• EXERCISE INSTRUCTIONS
Using the data that follows, return exactly the lines from the one that contains "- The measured" through the one that contains "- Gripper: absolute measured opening", ends included.

• INPUT DATA
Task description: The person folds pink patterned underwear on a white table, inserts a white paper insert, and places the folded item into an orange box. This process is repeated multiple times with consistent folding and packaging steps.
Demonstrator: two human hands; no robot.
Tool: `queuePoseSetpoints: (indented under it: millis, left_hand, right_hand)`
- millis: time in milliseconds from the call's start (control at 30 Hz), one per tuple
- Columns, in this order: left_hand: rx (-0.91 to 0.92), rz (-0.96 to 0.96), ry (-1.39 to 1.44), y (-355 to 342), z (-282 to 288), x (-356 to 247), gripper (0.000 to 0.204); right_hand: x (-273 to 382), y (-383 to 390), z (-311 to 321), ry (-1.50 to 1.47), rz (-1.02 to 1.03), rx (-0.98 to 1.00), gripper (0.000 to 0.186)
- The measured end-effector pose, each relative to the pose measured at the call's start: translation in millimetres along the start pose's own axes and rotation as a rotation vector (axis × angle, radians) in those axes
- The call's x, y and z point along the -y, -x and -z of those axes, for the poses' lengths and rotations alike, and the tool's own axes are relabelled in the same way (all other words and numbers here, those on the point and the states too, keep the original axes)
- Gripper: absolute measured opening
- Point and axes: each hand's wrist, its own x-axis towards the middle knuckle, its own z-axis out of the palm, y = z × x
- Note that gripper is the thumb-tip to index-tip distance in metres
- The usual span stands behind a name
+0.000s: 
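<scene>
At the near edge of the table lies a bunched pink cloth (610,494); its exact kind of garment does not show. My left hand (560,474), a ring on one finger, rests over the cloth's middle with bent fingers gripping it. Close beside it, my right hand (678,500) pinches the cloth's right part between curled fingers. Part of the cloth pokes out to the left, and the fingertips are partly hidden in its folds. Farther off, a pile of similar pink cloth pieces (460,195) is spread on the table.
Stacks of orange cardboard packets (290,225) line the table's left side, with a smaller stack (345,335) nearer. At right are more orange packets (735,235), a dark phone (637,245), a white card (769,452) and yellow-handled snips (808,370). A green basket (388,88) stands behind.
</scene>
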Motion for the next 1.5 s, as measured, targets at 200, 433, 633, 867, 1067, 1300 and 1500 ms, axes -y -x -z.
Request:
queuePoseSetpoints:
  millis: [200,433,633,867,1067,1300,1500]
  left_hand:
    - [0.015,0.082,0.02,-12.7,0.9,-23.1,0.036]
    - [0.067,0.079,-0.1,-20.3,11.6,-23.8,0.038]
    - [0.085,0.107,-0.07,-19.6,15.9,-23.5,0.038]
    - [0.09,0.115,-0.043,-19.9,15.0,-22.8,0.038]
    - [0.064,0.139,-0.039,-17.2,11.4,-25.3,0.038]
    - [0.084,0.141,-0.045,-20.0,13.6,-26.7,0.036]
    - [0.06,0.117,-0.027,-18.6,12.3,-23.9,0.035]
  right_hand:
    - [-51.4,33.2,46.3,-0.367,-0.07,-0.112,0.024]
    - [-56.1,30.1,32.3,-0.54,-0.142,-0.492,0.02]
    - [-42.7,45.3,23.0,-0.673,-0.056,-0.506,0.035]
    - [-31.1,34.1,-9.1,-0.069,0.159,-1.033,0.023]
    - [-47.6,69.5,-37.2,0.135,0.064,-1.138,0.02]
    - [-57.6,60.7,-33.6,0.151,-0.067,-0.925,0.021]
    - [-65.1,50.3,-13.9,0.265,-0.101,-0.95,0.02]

• ANSWER FOR THE TASK
- The measured end-effector pose, each relative to the pose measured at the call's start: translation in millimetres along the start pose's own axes and rotation as a rotation vector (axis × angle, radians) in those axes
- The call's x, y and z point along the -y, -x and -z of those axes, for the poses' lengths and rotations alike, and the tool's own axes are relabelled in the same way (all other words and numbers here, those on the point and the states too, keep the original axes)
- Gripper: absolute measured opening

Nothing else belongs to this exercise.